In the data below, find each line containing the string "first" and return it.
::::::::
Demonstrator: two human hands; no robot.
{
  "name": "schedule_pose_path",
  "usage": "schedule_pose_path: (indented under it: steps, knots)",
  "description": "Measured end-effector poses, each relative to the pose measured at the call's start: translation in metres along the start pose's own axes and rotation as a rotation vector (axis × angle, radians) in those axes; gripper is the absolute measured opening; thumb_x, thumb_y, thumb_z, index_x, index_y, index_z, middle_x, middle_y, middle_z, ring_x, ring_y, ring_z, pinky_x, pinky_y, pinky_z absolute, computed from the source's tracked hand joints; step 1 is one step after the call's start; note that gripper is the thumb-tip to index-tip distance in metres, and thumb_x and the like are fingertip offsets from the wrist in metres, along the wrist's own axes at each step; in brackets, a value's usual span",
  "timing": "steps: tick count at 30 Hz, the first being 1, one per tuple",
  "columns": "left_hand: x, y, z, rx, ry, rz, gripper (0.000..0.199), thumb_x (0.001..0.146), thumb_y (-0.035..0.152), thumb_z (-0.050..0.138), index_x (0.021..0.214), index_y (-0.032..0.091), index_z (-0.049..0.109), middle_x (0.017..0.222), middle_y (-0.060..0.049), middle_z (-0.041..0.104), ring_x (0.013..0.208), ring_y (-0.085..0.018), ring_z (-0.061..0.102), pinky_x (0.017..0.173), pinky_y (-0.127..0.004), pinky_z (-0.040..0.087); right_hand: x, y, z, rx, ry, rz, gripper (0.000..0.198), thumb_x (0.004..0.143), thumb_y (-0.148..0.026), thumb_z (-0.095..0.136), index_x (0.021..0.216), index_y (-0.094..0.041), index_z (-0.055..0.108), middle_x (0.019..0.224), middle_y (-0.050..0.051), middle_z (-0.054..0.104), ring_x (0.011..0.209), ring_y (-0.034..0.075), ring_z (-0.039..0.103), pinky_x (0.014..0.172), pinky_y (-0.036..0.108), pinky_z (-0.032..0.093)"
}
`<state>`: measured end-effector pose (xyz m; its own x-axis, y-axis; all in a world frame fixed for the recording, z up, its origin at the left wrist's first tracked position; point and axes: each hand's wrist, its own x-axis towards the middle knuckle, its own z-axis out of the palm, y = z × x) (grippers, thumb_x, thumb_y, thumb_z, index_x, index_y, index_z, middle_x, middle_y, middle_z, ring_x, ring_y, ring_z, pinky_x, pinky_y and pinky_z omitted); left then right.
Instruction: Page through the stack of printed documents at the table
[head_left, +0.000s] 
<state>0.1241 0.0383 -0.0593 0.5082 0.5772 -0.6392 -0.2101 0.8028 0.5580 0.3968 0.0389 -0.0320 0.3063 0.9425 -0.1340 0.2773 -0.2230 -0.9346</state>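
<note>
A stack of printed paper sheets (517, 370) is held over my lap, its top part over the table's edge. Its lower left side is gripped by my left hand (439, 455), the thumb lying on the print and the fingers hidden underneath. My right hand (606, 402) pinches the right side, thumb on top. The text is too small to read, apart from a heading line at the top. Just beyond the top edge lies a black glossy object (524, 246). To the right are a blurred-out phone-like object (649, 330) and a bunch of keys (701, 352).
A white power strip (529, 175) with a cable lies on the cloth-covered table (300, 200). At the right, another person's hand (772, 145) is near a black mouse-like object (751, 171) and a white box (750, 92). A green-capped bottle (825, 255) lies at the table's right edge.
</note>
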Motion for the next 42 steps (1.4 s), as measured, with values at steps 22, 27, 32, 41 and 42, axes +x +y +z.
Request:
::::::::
> TASK ANSWER
  "timing": "steps: tick count at 30 Hz, the first being 1, one per tuple",
`<state>`: measured end-effector pose (xyz m; its own x-axis, y-axis; all in a world frame fixed for the recording, z up, its origin at the left wrist's first tracked position; point and axes: each hand's wrist, its own x-axis towards the middle knuckle, its own z-axis out of the palm, y = z × x) (grippers, thumb_x, thumb_y, thumb_z, index_x, index_y, index_z, middle_x, middle_y, middle_z, ring_x, ring_y, ring_z, pinky_x, pinky_y and pinky_z omitted); left then right.

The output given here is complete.